Et, avant qu’elle ait pu répondre, il avait repris :

— Heinz Knepper ! Pourquoi veulent-ils tous me tuer ? Pourquoi conspirent-ils tous contre moi ?

Il avait lentement bougé son bras gauche, puis avait renoncé, le laissant retomber, et c’est son bras droit, sa main tenant la pipe comme une arme qu’il avait pointé sur Julia Garelli.

— Comprends, camarade Garelli, écoute ce que je vais te dire, et qui explique tout – tout !

Il s’était interrompu comme pour laisser le temps à Julia de se concentrer, puis il avait dit en martelant chaque mot :

— Staline, ce n’est pas moi. Le pouvoir soviétique est Staline.

Il avait mâchonné le tuyau de sa pipe.

— Ils n’ont pas compris que le pouvoir soviétique, c’est moi, qu’en se dressant contre moi, ils ne sont que des ennemis du pouvoir.

Il s’était levé. Il portait une blouse paysanne serrée à la taille par une large ceinture. Ses pantalons bouffants s’enfonçaient dans les bottes en cuir souple qui s’arrêtaient à mi-mollet.

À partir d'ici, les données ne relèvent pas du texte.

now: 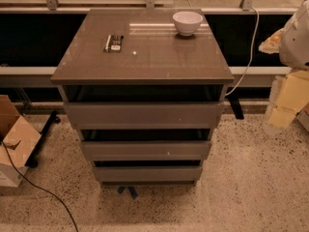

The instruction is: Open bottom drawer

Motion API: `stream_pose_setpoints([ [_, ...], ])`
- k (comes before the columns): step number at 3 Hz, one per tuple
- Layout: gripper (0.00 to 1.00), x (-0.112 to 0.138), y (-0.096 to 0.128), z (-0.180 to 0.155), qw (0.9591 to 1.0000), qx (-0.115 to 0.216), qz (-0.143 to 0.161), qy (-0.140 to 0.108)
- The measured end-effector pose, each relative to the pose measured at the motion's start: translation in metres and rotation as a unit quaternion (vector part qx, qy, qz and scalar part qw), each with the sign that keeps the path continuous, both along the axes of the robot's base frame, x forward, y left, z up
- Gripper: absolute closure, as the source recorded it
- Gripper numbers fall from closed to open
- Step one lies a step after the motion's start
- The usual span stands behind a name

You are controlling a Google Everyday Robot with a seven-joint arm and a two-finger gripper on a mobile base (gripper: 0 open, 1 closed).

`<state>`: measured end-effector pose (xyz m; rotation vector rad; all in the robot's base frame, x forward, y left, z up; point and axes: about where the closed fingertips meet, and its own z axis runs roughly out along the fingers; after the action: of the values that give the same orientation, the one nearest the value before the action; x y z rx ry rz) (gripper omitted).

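Bottom drawer [147, 173]: lowest of three handle-less fronts, just above the floor; apparently not yet pulled out. Gripper [288, 99]: at the right edge, well apart from the cabinet, probably held clear before approach; open or closed, cannot tell. White bowl [188, 22]: on the table [154, 64].

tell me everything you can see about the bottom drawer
The bottom drawer is the lowest of three in the cabinet: a flat grey-brown front, no handle, level, just above the floor. A dark gap runs along its top; no interior shows, so it looks shut. Nothing touches it; the hand is far up at the right edge.
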<state>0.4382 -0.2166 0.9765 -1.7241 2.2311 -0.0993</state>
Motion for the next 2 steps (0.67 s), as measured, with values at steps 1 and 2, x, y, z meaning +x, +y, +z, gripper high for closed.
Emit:
stream_pose_setpoints([
  [1,0.0,0.0001,0.0002,0.0003,1.0,0.0,0.0,-0.001],
  [2,0.0,0.0018,0.004,-0.0071,0.9998,0.015,0.006,-0.006],
])
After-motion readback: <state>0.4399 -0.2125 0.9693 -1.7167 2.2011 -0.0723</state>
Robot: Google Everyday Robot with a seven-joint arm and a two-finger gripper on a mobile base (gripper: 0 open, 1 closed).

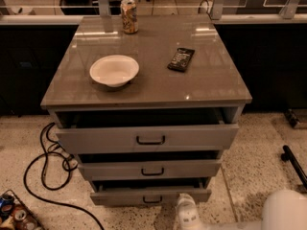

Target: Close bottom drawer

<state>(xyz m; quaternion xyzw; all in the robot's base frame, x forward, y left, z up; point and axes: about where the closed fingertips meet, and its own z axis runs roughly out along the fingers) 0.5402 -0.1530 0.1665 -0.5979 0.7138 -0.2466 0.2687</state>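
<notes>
Nothing readable is found here, tbh. Some print is seen on the can (128, 16) and the dark packet (181, 59) on the cabinet top (158, 83), but no word can be made out. The gripper (186, 210) is seen low down, just in front of the bottom drawer (124, 196).

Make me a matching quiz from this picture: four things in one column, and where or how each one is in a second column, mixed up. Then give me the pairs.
Column one:
1. white bowl
2. can
3. bottom drawer
4. gripper

Column two:
A. standing at the back edge of the cabinet top
B. low in view, just in front of the lowest drawer front
C. on the left half of the cabinet top, open side up
D. pulled partly out, lowest of three

Pairs: 1-C, 2-A, 3-D, 4-B.
</notes>
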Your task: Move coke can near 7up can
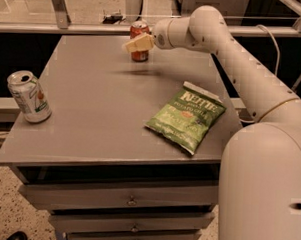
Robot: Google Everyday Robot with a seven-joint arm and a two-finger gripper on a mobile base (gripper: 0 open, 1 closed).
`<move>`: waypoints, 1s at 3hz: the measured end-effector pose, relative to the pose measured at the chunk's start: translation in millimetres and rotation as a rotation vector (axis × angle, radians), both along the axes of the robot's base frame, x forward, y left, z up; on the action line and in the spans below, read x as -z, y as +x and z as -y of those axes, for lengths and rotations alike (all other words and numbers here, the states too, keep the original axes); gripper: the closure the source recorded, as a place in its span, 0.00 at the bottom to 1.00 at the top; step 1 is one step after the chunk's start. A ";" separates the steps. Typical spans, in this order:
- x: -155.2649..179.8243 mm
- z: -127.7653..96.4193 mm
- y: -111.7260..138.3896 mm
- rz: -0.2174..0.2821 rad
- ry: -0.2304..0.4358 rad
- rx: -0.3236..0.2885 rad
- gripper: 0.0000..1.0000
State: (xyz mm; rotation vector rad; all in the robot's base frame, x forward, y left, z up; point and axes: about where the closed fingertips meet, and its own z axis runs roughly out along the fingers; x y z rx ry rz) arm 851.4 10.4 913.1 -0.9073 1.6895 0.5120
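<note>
The coke can (140, 27), red with a silver top, stands upright at the far edge of the grey table (101, 100). My gripper (135, 44) reaches in from the right and sits right in front of the can, covering part of its body. The 7up can (29, 96), silver-white with green lettering and a red spot, stands upright near the table's left front corner, far from the gripper.
A green Kettle chip bag (186, 116) lies flat on the right side of the table. My white arm (233, 60) spans the table's back right. Drawers (132, 201) sit below the tabletop. A rail and floor lie behind the table.
</note>
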 end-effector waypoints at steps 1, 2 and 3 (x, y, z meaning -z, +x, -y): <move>2.7 -10.3 5.2 -0.010 0.024 -0.025 0.22; 4.2 -12.2 4.7 -0.012 0.035 -0.036 0.46; -0.4 -8.4 -1.3 0.000 0.042 -0.042 0.69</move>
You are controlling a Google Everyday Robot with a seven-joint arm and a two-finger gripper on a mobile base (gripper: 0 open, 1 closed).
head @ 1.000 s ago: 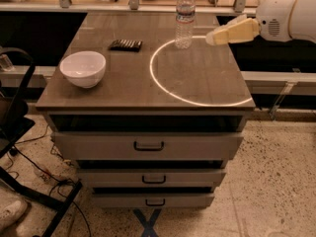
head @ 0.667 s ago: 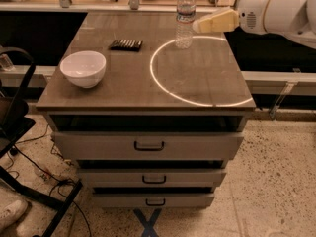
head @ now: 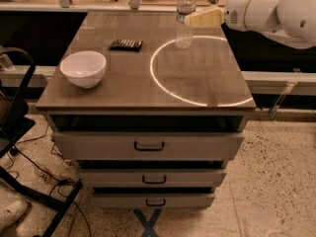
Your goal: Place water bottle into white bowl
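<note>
Near the far edge of the table [head: 123,83], right of its middle, the water bottle [head: 183,34] stands upright on a bright ring of light [head: 151,69]. The gripper [head: 190,19] meets it from the right at label height; whether it has hold, I cannot tell. The white bowl [head: 83,68] sits near the left edge, well apart from the bottle.

Gripper [head: 190,19] hangs over the far right of the cabinet top [head: 148,85], its tip at the upright water bottle [head: 183,34], contact too close to call. Left of the gripper lies a flat dark object [head: 126,44]. The white bowl [head: 83,68] sits well apart, farther left and forward.
</note>
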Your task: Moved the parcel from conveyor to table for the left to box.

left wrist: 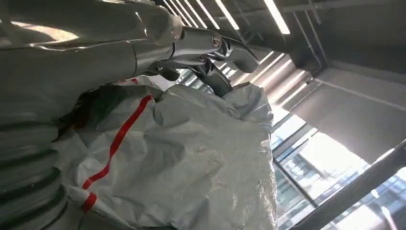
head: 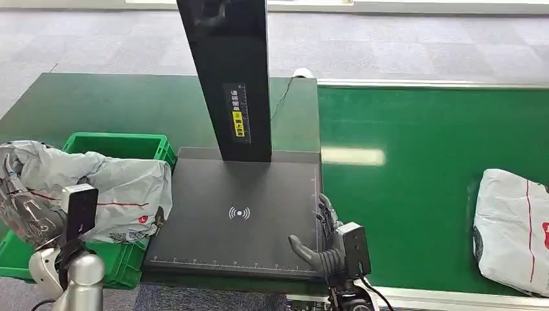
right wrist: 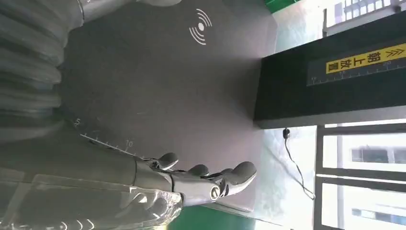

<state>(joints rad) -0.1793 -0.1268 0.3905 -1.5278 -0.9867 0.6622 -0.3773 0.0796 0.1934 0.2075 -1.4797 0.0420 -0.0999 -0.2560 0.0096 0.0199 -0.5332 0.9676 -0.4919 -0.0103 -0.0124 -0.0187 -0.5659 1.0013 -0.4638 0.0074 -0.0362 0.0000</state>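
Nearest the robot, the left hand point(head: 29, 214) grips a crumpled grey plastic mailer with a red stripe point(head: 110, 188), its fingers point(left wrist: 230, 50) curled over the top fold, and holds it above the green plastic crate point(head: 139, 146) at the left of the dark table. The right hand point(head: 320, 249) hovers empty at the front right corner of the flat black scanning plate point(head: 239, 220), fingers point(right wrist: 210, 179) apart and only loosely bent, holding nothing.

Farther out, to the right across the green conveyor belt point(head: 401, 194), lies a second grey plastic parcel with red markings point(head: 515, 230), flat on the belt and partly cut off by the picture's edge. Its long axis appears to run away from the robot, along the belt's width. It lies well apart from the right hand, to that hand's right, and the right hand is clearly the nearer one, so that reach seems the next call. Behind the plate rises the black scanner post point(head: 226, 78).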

— Tu devrais mieux connaître l’histoire russe, camarade italienne. Je suis un bâtisseur de la Russie, comme l’a été Ivan le Terrible. Le temps passe, les siècles se succèdent, mais, en même temps, tout recommence d’une autre manière, et celui qui veut construire un État fort, nouveau, respecté, doit toujours briser ceux qui s’y opposent. Ivan a dû affronter la haine et la bêtise des boyards. Il n’en a pas tué assez ; sa main, à un moment, a hésité. Il a eu tort. Ils ont cherché à l’assassiner comme on le fait avec moi. Sais-tu, camarade, qu’on m’a envoyé, comme on le faisait dans tes villes de la Renaissance, un livre dont toutes les pages étaient empoisonnées ?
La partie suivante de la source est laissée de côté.